START Source data

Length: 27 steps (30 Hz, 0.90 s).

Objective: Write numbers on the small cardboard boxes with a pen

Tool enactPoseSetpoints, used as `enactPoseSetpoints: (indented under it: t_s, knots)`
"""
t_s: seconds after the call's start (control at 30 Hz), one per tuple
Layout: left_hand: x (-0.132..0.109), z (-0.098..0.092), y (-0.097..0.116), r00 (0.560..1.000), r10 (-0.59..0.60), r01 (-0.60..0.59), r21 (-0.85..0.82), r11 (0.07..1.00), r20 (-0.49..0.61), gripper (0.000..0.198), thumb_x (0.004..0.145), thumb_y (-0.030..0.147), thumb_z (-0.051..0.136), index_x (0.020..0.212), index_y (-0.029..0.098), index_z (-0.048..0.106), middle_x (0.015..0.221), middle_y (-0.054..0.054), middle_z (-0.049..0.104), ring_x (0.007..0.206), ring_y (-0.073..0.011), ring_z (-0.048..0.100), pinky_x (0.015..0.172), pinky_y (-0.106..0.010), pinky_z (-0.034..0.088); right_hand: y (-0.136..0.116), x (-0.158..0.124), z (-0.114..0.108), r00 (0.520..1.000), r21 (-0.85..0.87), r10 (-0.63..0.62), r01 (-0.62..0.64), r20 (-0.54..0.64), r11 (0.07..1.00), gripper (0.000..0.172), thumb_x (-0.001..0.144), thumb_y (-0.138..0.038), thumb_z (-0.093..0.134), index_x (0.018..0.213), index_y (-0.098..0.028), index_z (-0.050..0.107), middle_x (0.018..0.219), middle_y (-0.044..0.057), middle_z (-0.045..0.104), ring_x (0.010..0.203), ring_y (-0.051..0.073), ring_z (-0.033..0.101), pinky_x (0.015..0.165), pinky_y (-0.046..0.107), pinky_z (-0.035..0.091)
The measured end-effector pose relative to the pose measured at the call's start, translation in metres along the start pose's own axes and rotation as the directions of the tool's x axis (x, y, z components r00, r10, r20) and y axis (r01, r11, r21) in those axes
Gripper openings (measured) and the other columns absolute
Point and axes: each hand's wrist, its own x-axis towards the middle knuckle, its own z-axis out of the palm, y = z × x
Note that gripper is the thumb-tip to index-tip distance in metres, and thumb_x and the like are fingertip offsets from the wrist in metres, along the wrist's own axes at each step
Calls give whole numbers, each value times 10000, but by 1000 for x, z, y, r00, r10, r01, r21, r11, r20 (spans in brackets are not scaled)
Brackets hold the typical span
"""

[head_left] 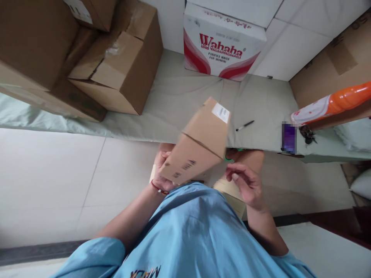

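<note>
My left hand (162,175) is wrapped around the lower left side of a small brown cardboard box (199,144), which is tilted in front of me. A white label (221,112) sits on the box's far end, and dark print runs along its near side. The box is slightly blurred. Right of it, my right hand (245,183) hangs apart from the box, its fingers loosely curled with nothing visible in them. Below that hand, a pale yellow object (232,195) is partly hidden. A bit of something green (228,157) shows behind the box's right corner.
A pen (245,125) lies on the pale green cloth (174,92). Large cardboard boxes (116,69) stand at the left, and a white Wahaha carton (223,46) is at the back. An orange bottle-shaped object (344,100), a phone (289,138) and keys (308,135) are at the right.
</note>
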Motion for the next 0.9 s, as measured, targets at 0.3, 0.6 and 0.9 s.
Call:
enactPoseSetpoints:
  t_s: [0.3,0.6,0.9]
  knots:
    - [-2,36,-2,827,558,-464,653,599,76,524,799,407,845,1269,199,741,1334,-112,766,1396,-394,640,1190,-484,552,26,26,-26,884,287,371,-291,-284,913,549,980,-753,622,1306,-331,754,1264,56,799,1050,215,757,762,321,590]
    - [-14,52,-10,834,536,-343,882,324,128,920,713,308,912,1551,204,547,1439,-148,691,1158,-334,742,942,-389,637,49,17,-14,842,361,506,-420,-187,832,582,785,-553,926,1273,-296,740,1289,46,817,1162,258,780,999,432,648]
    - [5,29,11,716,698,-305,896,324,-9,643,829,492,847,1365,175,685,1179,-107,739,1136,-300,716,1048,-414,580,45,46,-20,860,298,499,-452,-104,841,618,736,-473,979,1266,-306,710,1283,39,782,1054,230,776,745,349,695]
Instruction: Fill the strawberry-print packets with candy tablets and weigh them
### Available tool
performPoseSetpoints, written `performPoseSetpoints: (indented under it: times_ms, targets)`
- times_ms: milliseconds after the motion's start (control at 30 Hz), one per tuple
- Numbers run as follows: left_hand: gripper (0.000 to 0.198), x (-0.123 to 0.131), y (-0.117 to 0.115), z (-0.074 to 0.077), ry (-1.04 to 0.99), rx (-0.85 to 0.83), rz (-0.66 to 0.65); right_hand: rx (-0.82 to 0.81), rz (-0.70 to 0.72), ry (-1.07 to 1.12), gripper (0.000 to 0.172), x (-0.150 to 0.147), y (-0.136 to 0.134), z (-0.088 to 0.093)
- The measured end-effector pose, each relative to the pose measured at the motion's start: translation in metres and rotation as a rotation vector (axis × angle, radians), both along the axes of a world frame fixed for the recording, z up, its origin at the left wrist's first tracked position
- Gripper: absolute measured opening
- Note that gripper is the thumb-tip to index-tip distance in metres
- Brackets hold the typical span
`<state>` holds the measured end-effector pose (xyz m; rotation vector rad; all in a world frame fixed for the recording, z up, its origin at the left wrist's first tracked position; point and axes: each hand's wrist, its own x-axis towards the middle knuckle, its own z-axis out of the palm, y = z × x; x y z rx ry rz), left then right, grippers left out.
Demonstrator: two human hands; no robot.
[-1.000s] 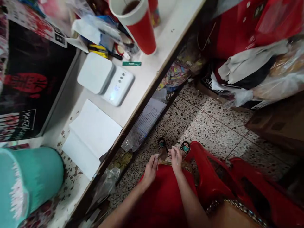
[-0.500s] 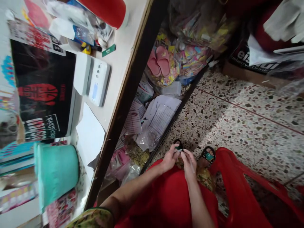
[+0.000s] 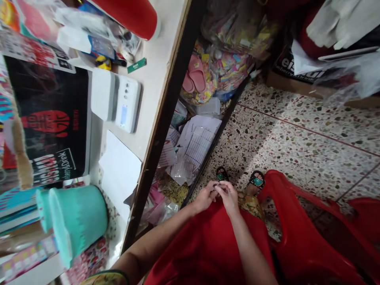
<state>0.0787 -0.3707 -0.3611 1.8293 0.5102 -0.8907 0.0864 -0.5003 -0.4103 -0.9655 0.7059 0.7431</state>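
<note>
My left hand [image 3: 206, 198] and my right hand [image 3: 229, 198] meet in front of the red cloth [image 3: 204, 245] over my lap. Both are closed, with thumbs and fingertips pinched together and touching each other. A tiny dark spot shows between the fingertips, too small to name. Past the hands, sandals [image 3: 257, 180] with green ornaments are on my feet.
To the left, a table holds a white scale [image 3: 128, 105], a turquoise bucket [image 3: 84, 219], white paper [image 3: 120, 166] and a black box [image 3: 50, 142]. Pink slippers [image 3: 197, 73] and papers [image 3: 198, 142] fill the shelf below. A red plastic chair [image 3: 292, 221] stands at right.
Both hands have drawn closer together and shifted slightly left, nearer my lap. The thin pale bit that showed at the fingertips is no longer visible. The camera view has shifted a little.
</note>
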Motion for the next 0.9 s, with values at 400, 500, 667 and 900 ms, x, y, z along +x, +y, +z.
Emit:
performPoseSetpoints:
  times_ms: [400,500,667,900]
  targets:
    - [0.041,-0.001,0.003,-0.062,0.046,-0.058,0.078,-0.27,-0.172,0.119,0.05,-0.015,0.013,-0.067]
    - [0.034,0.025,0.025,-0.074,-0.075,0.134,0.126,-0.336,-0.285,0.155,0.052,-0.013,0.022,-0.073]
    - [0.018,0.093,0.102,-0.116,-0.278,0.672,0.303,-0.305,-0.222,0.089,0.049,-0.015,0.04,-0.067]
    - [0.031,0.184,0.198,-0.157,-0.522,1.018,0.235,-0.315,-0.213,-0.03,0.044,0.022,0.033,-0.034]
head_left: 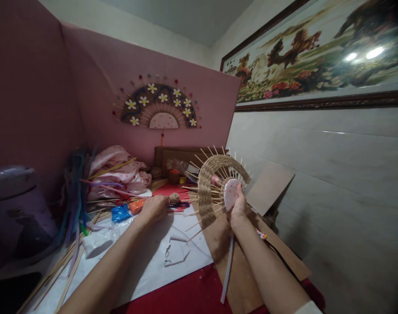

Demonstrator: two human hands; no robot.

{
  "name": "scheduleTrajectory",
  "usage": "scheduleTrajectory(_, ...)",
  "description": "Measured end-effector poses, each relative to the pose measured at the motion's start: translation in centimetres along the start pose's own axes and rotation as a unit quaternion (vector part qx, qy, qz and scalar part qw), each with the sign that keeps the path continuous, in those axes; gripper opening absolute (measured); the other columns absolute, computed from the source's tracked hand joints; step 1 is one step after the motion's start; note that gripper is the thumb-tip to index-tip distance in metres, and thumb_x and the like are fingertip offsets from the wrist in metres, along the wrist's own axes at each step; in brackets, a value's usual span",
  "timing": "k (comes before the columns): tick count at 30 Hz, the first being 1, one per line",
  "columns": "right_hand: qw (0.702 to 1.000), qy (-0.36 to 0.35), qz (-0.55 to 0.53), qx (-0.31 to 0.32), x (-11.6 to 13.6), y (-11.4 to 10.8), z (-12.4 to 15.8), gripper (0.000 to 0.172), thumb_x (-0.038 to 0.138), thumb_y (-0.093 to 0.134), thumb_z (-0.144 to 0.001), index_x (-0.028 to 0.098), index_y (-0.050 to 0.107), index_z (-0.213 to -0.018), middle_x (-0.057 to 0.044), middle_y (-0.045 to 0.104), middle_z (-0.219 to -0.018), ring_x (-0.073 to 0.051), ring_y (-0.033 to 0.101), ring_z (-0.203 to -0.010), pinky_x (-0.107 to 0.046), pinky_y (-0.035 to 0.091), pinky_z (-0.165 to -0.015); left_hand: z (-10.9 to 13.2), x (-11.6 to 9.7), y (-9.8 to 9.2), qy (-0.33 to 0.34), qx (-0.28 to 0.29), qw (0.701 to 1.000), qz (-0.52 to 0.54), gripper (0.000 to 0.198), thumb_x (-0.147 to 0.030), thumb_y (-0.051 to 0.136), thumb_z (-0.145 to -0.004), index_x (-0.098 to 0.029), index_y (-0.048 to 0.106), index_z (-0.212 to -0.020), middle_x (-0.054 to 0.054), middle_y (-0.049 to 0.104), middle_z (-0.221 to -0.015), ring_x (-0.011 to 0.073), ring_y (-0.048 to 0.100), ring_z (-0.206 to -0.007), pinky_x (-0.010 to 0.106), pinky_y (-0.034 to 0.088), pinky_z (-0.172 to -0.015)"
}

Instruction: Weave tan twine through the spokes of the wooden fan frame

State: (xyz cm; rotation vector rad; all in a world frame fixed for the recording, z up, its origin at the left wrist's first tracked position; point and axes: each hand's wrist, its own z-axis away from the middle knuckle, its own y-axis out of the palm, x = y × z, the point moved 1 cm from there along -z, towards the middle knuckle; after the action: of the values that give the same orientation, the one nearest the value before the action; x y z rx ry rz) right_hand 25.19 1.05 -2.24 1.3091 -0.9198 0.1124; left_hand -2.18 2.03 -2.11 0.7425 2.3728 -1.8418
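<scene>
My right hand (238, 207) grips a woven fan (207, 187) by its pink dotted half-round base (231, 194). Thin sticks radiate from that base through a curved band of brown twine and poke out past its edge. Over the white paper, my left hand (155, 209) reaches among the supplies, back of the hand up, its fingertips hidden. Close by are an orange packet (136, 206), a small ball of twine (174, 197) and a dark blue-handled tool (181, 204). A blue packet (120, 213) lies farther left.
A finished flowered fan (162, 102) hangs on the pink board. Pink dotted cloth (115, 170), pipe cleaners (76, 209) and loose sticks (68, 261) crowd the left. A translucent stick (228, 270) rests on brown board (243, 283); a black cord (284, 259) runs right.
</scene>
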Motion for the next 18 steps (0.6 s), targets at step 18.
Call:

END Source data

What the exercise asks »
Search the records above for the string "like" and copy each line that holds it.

Solution »
Note that gripper is the thumb-tip to index-tip distance in metres, and thumb_x and the like are fingertip offsets from the wrist in metres, along the wrist's own axes at each step
  "description": "Measured end-effector poses, each relative to the pose measured at the motion's start: translation in centimetres along the start pose's own axes and rotation as a unit quaternion (vector part qx, qy, qz and scalar part qw), each with the sign that keeps the path continuous, in those axes; gripper opening absolute (measured); the other columns absolute, computed from the source's tracked hand joints; step 1 is one step after the motion's start; note that gripper is the thumb-tip to index-tip distance in metres, and thumb_x and the like are fingertip offsets from the wrist in metres, along the wrist's own axes at each step; in brackets, a value's usual span",

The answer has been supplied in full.